HOW TO COMPLETE THIS TASK: Scan the listing beneath this sentence. Report each line with the word "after".

--- PROVIDED MATERIAL Enclosed Below ---

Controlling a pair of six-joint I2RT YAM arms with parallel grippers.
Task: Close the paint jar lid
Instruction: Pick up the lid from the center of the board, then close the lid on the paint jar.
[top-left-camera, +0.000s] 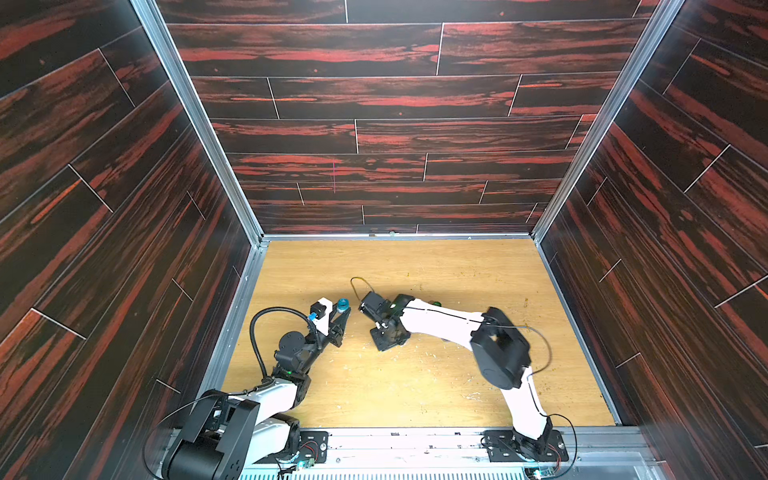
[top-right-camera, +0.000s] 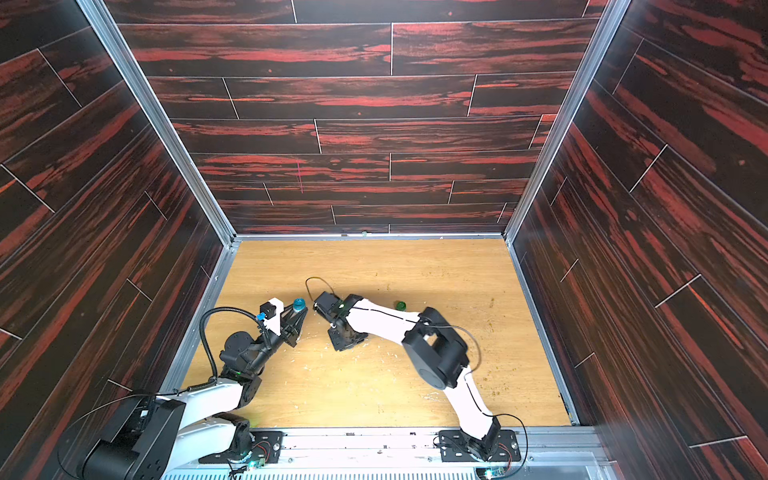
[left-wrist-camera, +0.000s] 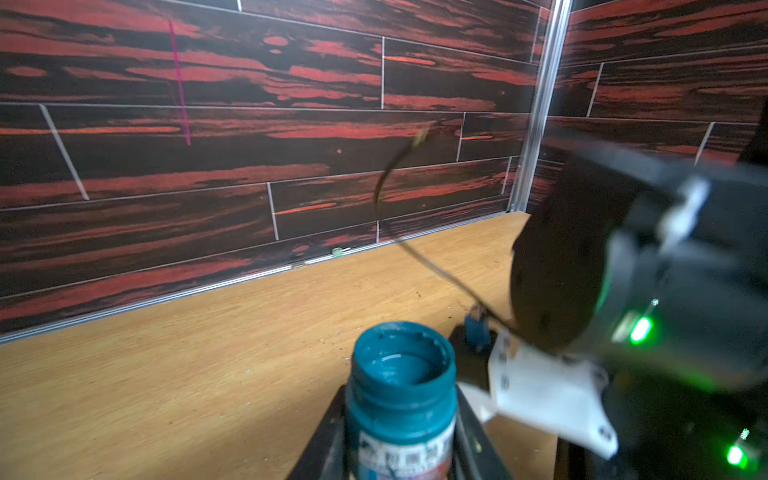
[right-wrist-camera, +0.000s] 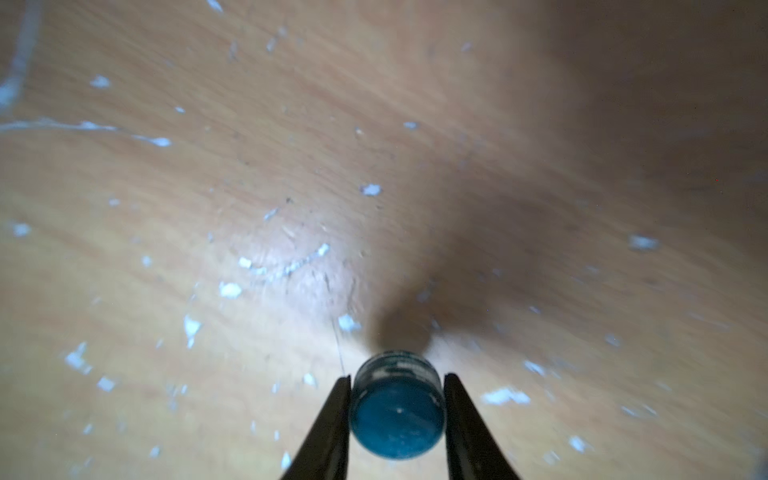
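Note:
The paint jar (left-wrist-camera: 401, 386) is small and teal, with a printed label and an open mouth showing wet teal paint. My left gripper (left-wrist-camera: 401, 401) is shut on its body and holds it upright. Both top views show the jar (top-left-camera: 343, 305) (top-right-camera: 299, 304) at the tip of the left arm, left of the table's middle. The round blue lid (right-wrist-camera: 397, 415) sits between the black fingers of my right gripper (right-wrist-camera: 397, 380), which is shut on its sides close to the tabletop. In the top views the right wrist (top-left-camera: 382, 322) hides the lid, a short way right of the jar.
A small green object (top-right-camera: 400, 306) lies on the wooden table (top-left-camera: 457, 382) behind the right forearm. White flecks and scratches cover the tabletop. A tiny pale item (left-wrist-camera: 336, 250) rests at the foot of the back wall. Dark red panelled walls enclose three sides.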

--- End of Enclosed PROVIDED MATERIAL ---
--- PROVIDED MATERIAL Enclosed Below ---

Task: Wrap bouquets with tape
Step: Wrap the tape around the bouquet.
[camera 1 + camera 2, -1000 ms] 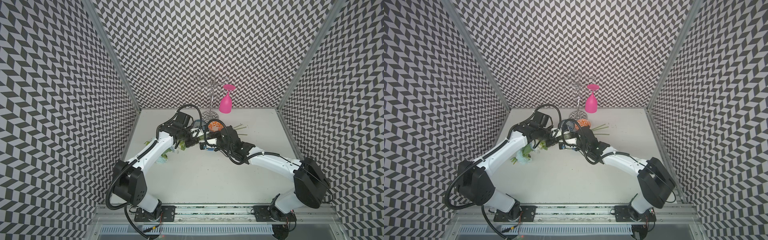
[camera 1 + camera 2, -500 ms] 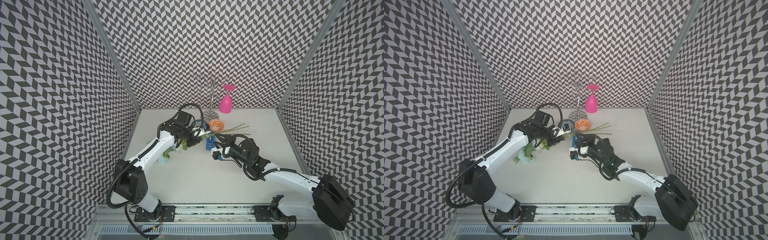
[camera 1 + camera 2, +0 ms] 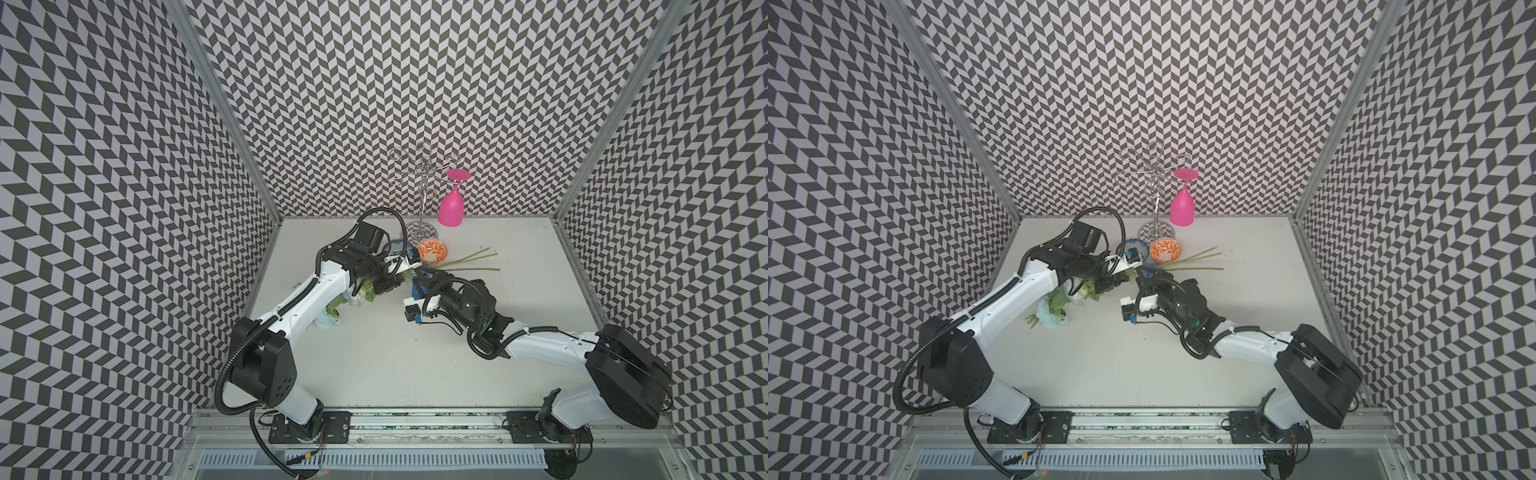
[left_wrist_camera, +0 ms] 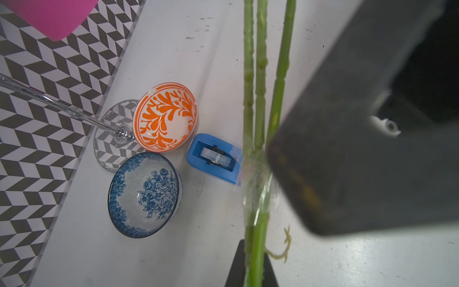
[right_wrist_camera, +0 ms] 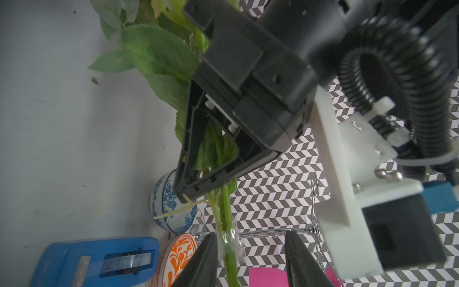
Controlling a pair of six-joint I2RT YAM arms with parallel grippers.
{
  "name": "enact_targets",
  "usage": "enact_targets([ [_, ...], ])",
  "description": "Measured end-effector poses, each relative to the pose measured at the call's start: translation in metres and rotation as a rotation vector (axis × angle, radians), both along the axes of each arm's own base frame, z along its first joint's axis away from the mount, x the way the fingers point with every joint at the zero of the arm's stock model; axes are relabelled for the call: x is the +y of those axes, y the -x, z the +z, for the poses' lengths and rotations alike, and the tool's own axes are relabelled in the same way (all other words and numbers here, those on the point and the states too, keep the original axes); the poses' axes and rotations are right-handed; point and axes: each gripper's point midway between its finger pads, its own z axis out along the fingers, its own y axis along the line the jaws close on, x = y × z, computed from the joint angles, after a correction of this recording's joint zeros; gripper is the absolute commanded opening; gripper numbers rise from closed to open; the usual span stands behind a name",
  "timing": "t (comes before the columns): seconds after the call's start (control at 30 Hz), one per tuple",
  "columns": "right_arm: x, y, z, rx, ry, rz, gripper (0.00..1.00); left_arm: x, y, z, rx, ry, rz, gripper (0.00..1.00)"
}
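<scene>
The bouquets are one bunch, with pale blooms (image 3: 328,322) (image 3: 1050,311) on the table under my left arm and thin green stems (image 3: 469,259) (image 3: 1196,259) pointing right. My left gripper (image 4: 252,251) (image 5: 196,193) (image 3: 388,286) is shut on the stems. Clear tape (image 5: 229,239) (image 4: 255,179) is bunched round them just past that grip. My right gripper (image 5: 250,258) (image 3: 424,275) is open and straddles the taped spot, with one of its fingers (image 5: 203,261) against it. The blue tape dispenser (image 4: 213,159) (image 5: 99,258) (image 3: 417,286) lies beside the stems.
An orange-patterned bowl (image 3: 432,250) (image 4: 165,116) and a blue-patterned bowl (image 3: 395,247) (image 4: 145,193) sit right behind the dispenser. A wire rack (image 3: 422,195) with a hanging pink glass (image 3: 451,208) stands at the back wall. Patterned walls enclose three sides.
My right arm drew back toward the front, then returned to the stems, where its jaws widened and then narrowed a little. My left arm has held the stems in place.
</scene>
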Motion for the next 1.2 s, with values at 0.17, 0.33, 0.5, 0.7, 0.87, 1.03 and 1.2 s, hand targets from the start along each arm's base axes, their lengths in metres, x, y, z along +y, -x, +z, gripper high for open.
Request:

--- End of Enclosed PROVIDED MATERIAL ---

OUTPUT OF THE EXERCISE:
  "description": "Measured end-effector poses, each relative to the pose measured at the call's start: translation in metres and rotation as a rotation vector (axis × angle, radians), both along the axes of each arm's own base frame, z along its first joint's axis away from the mount, x the way the fingers point with every joint at the zero of the arm's stock model; axes are relabelled for the call: x is the +y of those axes, y the -x, z the +z, for the poses' lengths and rotations alike, and the tool's own axes are relabelled in the same way (all other words and numbers here, those on the point and the states too, keep the original axes); the poses' axes and rotations are right-handed; point and axes: each gripper's point midway between its finger pads, its own z axis out along the fingers, its own y axis along the line the jaws close on, x = y × z, computed from the joint angles, after a correction of this recording's joint zeros; gripper is the absolute commanded opening; gripper numbers rise from closed to open; the usual span stands behind a name",
  "timing": "t (comes before the columns): seconds after the call's start (control at 30 Hz), one per tuple",

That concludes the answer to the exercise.